▶ **Task instructions**
Would you copy each line of the records that includes the word "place"?

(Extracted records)
[Start of Attachment]
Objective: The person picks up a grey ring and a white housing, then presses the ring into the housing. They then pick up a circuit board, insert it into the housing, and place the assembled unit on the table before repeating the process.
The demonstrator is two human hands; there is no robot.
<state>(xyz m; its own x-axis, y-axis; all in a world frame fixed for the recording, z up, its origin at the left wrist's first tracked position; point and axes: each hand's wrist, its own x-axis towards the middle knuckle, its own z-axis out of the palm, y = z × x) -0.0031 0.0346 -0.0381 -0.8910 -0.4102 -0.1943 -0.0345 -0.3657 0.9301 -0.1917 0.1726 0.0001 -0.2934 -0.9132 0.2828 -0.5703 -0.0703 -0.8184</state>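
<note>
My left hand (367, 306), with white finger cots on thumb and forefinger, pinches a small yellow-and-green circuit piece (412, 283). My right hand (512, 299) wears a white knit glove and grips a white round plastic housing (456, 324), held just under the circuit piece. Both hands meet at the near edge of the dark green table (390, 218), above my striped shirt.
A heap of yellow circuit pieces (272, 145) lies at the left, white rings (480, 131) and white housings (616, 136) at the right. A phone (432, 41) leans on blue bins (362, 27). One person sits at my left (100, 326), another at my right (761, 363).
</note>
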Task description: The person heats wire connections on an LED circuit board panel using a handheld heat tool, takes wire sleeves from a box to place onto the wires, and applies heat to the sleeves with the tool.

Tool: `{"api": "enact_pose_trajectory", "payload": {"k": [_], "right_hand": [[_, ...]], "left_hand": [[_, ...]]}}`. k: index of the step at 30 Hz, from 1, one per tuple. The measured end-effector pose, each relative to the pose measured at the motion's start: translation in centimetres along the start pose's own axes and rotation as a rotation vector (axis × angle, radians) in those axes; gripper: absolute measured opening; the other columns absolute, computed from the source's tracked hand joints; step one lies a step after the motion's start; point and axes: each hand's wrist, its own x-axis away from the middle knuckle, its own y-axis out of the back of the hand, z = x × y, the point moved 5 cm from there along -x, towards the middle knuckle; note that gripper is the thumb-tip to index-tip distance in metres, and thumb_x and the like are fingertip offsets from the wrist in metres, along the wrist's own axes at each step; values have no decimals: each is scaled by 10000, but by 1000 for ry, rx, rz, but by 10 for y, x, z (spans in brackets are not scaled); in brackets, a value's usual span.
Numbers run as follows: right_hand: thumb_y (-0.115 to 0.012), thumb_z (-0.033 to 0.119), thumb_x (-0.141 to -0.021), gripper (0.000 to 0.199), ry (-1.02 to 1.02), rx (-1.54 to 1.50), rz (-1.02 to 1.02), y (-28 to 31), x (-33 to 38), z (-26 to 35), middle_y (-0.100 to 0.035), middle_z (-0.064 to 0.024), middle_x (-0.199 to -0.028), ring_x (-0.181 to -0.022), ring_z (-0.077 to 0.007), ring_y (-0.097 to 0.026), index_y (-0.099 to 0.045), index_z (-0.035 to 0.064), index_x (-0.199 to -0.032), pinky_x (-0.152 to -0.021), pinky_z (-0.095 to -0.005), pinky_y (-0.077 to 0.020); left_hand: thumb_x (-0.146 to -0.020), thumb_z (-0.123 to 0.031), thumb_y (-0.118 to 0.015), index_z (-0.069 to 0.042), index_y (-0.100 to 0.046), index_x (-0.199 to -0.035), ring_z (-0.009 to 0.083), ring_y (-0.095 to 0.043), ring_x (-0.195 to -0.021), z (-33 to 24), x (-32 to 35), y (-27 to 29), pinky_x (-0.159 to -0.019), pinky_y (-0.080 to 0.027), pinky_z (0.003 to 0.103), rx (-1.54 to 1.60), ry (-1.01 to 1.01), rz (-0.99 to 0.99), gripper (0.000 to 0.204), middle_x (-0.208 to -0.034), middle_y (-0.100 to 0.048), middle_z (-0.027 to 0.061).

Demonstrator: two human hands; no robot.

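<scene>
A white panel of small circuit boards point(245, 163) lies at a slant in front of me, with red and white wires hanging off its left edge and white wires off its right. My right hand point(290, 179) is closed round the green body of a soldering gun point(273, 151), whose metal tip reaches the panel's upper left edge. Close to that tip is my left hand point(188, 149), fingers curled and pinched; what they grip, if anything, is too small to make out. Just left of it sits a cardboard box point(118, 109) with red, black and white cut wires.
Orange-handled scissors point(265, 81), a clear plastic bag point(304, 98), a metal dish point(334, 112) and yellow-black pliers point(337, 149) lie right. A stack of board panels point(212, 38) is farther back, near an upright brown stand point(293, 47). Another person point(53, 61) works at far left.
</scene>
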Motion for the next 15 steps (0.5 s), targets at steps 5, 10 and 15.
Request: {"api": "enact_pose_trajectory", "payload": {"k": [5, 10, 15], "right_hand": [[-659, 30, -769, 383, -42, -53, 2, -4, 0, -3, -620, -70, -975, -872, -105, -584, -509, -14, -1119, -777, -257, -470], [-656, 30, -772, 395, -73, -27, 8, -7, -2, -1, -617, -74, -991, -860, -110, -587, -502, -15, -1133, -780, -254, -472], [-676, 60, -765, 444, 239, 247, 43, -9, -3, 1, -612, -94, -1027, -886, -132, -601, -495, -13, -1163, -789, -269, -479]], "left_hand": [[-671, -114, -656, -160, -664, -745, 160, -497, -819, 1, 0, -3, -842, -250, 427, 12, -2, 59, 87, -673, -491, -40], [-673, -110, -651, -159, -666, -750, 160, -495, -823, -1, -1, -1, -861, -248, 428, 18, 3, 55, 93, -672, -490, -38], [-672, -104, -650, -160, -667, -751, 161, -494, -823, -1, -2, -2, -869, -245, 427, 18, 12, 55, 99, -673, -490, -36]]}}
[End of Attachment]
▶ **Result of this task**
Objective: The person picks up a grey ring and a white housing, then presses the ring into the housing. They then pick up a circuit board, insert it into the housing, and place the assembled unit on the table before repeating the process.
Task description: The person heats wire connections on an LED circuit board panel using a handheld heat tool, takes wire sleeves from a box to place onto the wires, and applies heat to the sleeves with the tool.

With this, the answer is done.